**About this exercise**
Below are the records. Gather each line that holds "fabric".

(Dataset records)
★ ★ ★ ★ ★

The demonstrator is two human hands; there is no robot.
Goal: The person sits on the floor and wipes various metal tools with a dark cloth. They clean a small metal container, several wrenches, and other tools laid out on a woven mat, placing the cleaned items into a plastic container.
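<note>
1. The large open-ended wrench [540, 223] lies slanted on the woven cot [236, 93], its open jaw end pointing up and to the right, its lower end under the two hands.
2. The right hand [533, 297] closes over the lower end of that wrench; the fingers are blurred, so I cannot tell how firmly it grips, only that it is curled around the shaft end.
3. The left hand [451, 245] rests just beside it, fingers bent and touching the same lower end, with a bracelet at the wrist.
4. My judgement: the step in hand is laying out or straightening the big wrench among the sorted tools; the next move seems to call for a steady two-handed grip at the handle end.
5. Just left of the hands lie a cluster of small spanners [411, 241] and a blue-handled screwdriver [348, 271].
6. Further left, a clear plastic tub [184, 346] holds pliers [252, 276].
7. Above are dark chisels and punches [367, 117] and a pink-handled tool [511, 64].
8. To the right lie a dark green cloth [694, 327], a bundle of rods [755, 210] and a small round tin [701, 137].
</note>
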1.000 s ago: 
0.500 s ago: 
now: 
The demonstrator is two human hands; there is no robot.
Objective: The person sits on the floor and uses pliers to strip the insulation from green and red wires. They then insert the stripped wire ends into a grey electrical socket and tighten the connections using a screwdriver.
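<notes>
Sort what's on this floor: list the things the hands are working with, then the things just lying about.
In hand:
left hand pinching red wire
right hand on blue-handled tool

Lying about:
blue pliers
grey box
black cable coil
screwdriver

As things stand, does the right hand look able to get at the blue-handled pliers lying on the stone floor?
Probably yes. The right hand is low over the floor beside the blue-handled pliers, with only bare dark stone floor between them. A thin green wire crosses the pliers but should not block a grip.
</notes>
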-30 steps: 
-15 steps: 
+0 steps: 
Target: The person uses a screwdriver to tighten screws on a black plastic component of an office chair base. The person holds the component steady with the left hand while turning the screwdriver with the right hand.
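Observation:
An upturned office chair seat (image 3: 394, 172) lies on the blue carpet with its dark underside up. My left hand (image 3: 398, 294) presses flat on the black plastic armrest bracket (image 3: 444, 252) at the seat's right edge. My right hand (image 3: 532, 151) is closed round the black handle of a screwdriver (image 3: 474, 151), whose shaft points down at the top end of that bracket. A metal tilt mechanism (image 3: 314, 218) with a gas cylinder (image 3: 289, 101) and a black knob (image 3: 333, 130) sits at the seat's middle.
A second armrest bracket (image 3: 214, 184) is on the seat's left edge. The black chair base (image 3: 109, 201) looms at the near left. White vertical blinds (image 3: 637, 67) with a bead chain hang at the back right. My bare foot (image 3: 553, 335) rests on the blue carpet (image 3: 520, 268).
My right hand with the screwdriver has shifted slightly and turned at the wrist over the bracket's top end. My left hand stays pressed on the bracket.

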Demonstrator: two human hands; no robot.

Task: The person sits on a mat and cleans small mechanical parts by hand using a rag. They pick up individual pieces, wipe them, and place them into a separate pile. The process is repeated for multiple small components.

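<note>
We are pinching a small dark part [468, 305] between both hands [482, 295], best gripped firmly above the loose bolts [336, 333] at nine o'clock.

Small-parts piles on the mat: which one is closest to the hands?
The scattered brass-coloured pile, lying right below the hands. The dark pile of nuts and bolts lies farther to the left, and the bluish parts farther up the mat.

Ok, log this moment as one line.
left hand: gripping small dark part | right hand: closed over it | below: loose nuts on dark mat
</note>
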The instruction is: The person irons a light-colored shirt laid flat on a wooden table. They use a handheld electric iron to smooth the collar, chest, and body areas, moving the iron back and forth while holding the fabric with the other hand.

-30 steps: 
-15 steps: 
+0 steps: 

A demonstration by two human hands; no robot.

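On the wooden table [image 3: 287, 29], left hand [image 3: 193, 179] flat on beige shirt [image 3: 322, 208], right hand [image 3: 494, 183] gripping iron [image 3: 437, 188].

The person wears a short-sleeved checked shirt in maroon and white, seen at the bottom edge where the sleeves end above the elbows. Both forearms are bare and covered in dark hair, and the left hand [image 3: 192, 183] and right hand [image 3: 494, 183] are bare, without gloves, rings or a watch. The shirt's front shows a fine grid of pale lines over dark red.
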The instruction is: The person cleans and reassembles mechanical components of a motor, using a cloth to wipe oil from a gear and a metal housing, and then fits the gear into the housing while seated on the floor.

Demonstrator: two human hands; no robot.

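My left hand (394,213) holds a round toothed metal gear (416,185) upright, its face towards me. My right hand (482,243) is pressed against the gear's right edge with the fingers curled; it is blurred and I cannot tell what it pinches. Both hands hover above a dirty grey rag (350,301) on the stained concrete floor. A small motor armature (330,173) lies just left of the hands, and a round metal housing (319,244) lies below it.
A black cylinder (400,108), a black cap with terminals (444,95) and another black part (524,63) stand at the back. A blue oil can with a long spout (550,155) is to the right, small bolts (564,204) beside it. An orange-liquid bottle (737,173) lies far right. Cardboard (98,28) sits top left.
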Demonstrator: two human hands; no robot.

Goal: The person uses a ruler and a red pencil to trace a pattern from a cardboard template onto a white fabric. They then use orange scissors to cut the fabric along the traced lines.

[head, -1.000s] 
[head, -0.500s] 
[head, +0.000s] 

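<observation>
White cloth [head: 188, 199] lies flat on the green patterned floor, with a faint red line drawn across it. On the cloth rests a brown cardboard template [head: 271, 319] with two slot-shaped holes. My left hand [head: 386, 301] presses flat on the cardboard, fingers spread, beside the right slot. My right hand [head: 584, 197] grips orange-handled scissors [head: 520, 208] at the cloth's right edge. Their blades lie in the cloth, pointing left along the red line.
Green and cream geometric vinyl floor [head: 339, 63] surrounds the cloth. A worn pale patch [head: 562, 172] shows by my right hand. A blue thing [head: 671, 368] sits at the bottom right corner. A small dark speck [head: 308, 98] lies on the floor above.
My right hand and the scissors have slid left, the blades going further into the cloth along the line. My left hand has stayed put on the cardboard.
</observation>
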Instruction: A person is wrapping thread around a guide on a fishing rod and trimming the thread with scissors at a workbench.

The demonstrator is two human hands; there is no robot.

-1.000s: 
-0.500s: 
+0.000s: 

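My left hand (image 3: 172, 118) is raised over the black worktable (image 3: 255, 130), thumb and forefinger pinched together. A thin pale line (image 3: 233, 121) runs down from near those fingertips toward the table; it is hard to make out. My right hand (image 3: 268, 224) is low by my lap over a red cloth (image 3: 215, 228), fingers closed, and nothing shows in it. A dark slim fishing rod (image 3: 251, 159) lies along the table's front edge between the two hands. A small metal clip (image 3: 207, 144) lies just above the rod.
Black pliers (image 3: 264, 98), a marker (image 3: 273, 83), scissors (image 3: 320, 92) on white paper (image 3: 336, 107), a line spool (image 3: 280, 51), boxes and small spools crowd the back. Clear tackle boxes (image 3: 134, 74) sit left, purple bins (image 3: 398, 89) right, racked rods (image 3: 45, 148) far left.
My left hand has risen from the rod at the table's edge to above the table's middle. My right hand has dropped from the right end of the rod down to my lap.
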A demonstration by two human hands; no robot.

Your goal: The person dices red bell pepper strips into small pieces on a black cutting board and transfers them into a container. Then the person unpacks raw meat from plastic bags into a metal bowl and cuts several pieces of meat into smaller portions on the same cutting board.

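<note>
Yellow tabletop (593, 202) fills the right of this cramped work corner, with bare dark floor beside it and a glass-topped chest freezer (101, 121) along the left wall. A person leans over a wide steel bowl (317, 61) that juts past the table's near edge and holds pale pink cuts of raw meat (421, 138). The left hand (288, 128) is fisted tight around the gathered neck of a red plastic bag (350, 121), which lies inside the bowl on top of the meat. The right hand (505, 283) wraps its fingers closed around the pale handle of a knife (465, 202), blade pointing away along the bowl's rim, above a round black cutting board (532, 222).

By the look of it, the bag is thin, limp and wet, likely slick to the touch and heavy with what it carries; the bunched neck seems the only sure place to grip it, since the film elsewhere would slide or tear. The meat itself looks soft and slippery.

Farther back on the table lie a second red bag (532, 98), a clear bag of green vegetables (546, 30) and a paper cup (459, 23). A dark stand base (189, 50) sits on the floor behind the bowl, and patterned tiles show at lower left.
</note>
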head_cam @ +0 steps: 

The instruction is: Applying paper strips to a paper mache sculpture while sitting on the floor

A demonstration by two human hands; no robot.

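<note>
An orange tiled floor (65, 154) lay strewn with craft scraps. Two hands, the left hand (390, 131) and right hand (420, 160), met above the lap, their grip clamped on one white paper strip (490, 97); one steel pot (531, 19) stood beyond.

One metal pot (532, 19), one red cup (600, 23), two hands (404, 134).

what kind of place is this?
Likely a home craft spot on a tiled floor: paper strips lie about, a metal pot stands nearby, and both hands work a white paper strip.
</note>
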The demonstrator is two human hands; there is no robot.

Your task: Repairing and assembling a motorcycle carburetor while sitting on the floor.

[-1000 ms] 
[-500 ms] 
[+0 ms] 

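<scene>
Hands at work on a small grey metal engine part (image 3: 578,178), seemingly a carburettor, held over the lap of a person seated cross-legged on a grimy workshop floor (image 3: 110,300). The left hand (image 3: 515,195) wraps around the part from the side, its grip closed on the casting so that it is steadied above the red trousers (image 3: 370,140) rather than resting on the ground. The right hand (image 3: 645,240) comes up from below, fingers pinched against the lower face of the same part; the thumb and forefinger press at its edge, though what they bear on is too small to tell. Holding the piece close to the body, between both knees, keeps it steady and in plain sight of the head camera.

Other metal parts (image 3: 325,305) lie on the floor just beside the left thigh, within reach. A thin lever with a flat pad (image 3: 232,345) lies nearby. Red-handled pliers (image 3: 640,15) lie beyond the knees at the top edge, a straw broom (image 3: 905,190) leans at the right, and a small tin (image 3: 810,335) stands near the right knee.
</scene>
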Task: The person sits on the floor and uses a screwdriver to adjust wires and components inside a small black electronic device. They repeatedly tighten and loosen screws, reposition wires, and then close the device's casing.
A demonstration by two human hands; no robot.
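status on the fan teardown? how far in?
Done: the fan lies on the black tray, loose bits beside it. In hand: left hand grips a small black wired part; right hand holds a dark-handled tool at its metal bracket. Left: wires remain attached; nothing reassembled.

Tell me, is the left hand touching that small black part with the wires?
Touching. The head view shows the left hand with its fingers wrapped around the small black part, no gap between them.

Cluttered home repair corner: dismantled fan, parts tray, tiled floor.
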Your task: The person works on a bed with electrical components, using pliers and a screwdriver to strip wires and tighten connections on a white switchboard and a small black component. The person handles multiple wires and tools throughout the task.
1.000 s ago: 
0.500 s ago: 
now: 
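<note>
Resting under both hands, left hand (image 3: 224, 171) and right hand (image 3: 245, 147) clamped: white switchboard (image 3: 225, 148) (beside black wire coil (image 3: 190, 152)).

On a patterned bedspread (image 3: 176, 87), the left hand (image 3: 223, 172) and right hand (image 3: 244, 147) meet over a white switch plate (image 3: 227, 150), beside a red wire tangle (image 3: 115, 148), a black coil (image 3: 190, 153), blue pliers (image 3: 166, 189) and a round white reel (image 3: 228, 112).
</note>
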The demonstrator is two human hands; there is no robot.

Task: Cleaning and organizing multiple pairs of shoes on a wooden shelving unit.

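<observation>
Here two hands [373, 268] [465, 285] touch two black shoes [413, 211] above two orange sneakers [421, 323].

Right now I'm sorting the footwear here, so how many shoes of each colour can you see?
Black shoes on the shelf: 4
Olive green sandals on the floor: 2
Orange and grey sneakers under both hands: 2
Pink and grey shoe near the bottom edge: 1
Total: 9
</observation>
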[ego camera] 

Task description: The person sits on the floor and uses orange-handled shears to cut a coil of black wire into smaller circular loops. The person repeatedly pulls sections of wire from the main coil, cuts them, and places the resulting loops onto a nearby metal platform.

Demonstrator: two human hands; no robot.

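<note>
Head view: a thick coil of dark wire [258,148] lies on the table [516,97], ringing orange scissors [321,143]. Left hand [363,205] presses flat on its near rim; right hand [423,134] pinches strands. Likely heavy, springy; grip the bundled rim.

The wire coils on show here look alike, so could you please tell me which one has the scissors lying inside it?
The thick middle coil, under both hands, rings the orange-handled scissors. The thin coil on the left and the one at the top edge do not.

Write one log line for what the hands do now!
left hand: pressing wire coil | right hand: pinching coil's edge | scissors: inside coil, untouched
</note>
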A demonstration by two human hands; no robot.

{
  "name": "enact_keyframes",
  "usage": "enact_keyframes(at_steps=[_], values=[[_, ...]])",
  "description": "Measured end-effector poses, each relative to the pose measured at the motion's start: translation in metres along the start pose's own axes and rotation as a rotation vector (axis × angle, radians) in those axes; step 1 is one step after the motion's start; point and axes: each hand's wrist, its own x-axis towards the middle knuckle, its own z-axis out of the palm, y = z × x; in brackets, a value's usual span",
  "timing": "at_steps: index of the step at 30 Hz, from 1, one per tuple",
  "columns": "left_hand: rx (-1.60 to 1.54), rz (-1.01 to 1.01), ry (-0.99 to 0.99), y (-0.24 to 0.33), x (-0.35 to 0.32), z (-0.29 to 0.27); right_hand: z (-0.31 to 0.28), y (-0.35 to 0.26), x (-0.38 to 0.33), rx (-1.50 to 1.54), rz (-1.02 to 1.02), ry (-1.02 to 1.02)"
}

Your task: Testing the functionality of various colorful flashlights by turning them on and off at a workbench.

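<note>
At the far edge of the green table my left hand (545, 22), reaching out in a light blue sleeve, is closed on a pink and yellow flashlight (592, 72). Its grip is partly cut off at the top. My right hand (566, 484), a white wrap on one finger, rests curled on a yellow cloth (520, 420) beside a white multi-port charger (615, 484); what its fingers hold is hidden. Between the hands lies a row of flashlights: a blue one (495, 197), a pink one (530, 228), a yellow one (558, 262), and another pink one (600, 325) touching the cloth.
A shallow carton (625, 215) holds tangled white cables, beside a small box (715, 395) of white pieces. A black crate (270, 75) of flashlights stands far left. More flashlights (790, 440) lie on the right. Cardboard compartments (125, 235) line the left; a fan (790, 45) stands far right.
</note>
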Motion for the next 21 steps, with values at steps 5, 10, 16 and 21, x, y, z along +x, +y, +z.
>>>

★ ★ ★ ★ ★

**Problem solution**
The instruction is: The person irons a light-colored shirt laid flat on a wooden table. They use a handheld electric iron to smooth the collar, chest, and body areas, moving the iron back and forth while holding the fabric with the other hand.
Goal: The person uses a ruler and a red pencil to trace a pattern from a cardboard template onto a white fabric. They then use orange scissors to cut the fabric along the traced lines.

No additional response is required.